INSTRUCTIONS TO FOLLOW - Return the whole listing exactly as it stands.

INFORMATION PROVIDED -
□ □ □ □ □ □ □

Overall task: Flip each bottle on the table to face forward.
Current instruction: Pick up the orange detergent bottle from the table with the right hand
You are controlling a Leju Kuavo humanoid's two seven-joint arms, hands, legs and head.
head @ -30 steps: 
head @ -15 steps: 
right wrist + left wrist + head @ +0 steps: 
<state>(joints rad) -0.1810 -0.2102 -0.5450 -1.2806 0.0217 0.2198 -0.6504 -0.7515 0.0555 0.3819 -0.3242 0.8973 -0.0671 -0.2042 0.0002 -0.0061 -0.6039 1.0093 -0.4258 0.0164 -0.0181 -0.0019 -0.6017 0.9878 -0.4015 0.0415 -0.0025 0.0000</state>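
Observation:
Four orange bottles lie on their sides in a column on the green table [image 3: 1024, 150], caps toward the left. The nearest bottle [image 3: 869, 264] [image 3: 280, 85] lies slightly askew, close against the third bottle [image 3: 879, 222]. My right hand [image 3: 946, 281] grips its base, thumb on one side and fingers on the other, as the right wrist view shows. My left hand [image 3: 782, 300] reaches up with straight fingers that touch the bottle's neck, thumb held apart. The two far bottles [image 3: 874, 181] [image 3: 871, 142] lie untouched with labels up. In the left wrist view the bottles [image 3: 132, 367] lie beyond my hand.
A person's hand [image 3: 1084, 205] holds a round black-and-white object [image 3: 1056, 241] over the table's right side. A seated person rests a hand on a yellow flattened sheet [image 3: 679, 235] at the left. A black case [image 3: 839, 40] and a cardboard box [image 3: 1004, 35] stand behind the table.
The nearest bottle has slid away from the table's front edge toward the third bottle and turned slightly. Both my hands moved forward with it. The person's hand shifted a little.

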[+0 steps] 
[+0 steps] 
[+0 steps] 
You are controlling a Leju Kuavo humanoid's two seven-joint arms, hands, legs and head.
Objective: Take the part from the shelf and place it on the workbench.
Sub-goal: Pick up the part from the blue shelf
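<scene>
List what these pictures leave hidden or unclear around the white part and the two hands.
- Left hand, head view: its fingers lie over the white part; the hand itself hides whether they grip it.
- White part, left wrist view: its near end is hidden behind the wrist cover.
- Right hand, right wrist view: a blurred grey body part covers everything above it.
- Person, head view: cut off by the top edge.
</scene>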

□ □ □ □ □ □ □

RESULT OF THE EXERCISE -
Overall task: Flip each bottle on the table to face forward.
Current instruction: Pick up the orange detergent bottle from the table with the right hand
You are controlling a Leju Kuavo humanoid's two seven-joint arms, hands, legs and head.
head @ -30 steps: 
head @ -15 steps: 
right wrist + left wrist + head @ +0 steps: 
<state>(joints rad) -0.1810 -0.2102 -0.5450 -1.2806 0.0217 0.2198 -0.6504 -0.7515 0.0555 0.3819 -0.3242 0.8973 -0.0671 -0.2042 0.0002 -0.0061 -0.6039 1.0093 -0.4258 0.0164 -0.0181 -0.0019 -0.6017 0.9878 -0.4015 0.0415 -0.0025 0.0000</state>
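Observation:
Four orange bottles lie on their sides in a column on the green table [image 3: 1024, 150], caps toward the left. The nearest bottle [image 3: 869, 264] [image 3: 280, 85] lies slightly askew, close against the third bottle [image 3: 879, 222]. My right hand [image 3: 946, 281] grips its base, thumb on one side and fingers on the other, as the right wrist view shows. My left hand [image 3: 782, 300] reaches up with straight fingers that touch the bottle's neck, thumb held apart. The two far bottles [image 3: 874, 181] [image 3: 871, 142] lie untouched with labels up. In the left wrist view the bottles [image 3: 132, 367] lie beyond my hand.
A person's hand [image 3: 1084, 205] holds a round black-and-white object [image 3: 1056, 241] over the table's right side. A seated person rests a hand on a yellow flattened sheet [image 3: 679, 235] at the left. A black case [image 3: 839, 40] and a cardboard box [image 3: 1004, 35] stand behind the table.
The nearest bottle has slid away from the table's front edge toward the third bottle and turned slightly. Both my hands moved forward with it. The person's hand shifted a little.
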
[+0 steps] 
[+0 steps] 
[+0 steps] 
You are controlling a Leju Kuavo humanoid's two seven-joint arms, hands, legs and head.
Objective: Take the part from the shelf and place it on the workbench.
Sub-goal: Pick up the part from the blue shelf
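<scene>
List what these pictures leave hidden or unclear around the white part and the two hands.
- Left hand, head view: its fingers lie over the white part; the hand itself hides whether they grip it.
- White part, left wrist view: its near end is hidden behind the wrist cover.
- Right hand, right wrist view: a blurred grey body part covers everything above it.
- Person, head view: cut off by the top edge.
</scene>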

The full answer has been given.